Espécie de cogumelo africano pode ter relação com alucinógeno mais cultivado do mundo

Cientistas da África do Sul e dos EUA acreditam que o Psilocybe cubensis pode ter ancestral de mais de 1,5 milhão de anos, encontrado em esterco de gado

12 mar, 2026
Cogumelos na natureza |
Reprodução/Instagram/@hortobauru
Cogumelos na natureza | Reprodução/Instagram/@hortobauru

Uma nova espécie de cogumelo, chamada de Psilocybe ochraceocentrata, foi descoberta nas fezes de gados em áreas de pastagem na África do Sul e no Zimbábue, descrita em estudo publicado na revista “Proceedings B of the Royal Society”. Seu descobrimento pode acabar com um antigo debate científico, já que, segundo cientistas da África do Sul e EUA, a espécie pode ter relação com a origem do “cogumelo mágico” mais cultivado do mundo.

 O que é o “cogumelo mágico”

De acordo com os pesquisadores, a espécie encontrada compartilha um ancestral comum com o Psilocybe cubensis, famoso pelo uso alucinógeno. Esse tipo é conhecido como “cogumelo mágico”, por ser um fungo que contêm substâncias naturais, principalmente psilocibina e psilocina, capazes de alterar os sentidos, percepções e humor, causando distorções e alterações na consciência.


dois cogumelos brancos com cabeça amrelada crescendo na grama

Cogumelo Psilocybe ochraceocentrata encontrado na África (Foto: reprodução/X/@Xochipelli1953)


A espécie é a mais cultivada no mundo e foi encontrada pela primeira vez em Cuba, em 1906. Desde então, as pesquisas apontavam que o P. cubensis foi introduzido no continente americano vindos do gado Europeu e Africano, trazidos a partir do século XVI.

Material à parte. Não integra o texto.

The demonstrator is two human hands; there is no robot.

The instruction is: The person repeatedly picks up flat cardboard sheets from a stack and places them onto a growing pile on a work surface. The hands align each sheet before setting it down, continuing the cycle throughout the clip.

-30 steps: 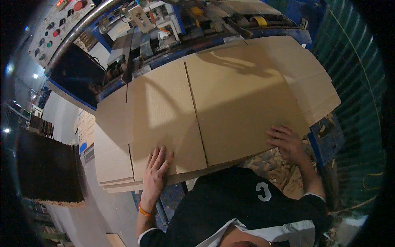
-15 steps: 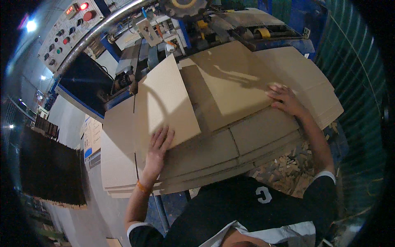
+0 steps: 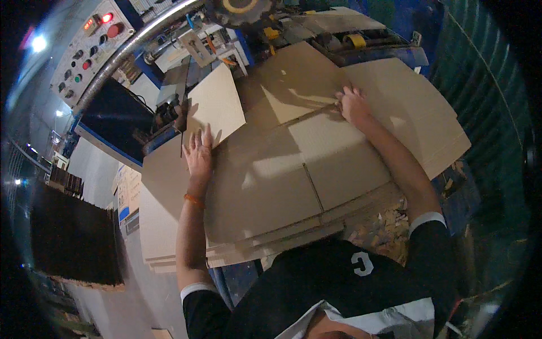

No Brasil, a Anvisa, Agência Nacional de Vigilância Sanitária, não classifica os cogumelos como organismos proibidos, porém, as duas substâncias presentes no “cogumelo magico” são classificadas como psicotrópicas proibidas, o que torna a venda e cultivo crimes relacionados a drogas na visão da Justiça.

Relação das duas espécies

Com a descoberta do “parente” antigo, uma nova história evolutiva pode ser explorada. Mesmo apresentando diferenças, os dois cogumelos são visualmente parecidos, o que poderia indicar tal relação. O P. ochraceocentrata já vinha sendo cultivado sem ser realmente conhecido cientificamente, sendo analisado por DNA a pouco tempo.

A técnica usada para a pesquisa foi da filogenia, que compara as sequências genéticas a fim de reconstruir a relação evolutiva entre espécies. A análise relatou mudanças ambientais que ocorreram há milhões de anos, o que poderia ter as separado. Na época relatada, herbívoros da região africana estavam se espalhando para outras partes do mundo, incluindo a América, que vinha tendo uma grande expansão das pastagens, o que pode ter potencializado a evolução de outras espécies do mesmo grupo de cogumelos. Mais estudos estão sendo feitos e cientistas acreditam que mais descobertas podem ocorrer no futuro, vista a diversidade de fungos não analisados na África.